### Exercise goal
Nothing should change. Output the data exactly.

★ ★ ★ ★ ★ ★ ★

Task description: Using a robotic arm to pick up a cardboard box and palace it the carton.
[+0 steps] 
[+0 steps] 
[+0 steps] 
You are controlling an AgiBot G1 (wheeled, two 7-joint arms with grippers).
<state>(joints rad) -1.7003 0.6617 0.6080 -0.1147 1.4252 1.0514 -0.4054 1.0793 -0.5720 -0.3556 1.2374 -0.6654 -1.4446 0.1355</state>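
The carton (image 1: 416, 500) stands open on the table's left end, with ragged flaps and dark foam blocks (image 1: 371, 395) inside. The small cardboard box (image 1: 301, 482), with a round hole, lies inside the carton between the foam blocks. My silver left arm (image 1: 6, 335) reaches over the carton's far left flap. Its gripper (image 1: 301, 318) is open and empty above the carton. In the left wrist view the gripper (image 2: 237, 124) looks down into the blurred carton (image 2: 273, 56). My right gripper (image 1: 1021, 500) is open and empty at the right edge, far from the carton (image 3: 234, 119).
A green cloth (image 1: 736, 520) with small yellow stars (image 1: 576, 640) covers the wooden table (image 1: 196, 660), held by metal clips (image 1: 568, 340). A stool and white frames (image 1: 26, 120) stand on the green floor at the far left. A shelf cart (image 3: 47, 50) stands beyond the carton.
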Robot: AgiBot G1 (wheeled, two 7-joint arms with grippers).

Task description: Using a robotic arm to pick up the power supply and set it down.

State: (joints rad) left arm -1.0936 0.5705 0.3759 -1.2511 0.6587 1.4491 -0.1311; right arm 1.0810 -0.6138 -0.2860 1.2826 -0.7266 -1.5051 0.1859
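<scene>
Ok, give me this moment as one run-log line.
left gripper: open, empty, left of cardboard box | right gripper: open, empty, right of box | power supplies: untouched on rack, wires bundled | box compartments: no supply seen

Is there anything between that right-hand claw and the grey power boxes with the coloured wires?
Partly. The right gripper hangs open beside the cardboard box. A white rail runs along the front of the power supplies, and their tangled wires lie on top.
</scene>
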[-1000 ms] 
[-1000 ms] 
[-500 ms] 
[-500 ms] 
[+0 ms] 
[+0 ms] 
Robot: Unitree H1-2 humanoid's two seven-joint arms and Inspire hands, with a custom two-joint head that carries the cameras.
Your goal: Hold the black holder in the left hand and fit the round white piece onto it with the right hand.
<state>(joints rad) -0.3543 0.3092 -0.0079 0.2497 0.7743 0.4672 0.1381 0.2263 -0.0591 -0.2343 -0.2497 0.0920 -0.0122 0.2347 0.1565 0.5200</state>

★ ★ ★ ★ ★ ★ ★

### Answer to this problem
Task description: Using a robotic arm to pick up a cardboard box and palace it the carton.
[+0 steps] 
[+0 steps] 
[+0 steps] 
You are controlling an AgiBot G1 (wheeled, two 7-joint arms with grippers).
<state>(joints rad) -1.7003 0.6617 0.6080 -0.1147 1.4252 1.0514 -0.4054 1.0793 -0.5720 -0.3556 1.2374 -0.6654 -1.4446 0.1355</state>
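The carton (image 1: 416, 500) stands open on the table's left end, with ragged flaps and dark foam blocks (image 1: 371, 395) inside. The small cardboard box (image 1: 301, 482), with a round hole, lies inside the carton between the foam blocks. My silver left arm (image 1: 6, 335) reaches over the carton's far left flap. Its gripper (image 1: 301, 318) is open and empty above the carton. In the left wrist view the gripper (image 2: 237, 124) looks down into the blurred carton (image 2: 273, 56). My right gripper (image 1: 1021, 500) is open and empty at the right edge, far from the carton (image 3: 234, 119).
A green cloth (image 1: 736, 520) with small yellow stars (image 1: 576, 640) covers the wooden table (image 1: 196, 660), held by metal clips (image 1: 568, 340). A stool and white frames (image 1: 26, 120) stand on the green floor at the far left. A shelf cart (image 3: 47, 50) stands beyond the carton.
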Robot: AgiBot G1 (wheeled, two 7-joint arms with grippers).

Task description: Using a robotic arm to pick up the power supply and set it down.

State: (joints rad) left arm -1.0936 0.5705 0.3759 -1.2511 0.6587 1.4491 -0.1311; right arm 1.0810 -0.6138 -0.2860 1.2826 -0.7266 -1.5051 0.1859
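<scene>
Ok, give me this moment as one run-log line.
left gripper: open, empty, left of cardboard box | right gripper: open, empty, right of box | power supplies: untouched on rack, wires bundled | box compartments: no supply seen

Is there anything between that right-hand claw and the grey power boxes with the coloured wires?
Partly. The right gripper hangs open beside the cardboard box. A white rail runs along the front of the power supplies, and their tangled wires lie on top.
</scene>
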[-1000 ms] 
[-1000 ms] 
[-500 ms] 
[-500 ms] 
[+0 ms] 
[+0 ms] 
Robot: Unitree H1-2 humanoid's two seven-joint arms and Inspire hands, with a custom two-joint head that carries the cameras.
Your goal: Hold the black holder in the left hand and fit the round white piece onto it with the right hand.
<state>(joints rad) -0.3543 0.3092 -0.0079 0.2497 0.7743 0.4672 0.1381 0.2263 -0.0591 -0.2343 -0.2497 0.0920 -0.0122 0.2347 0.1565 0.5200</state>

The required output is now complete.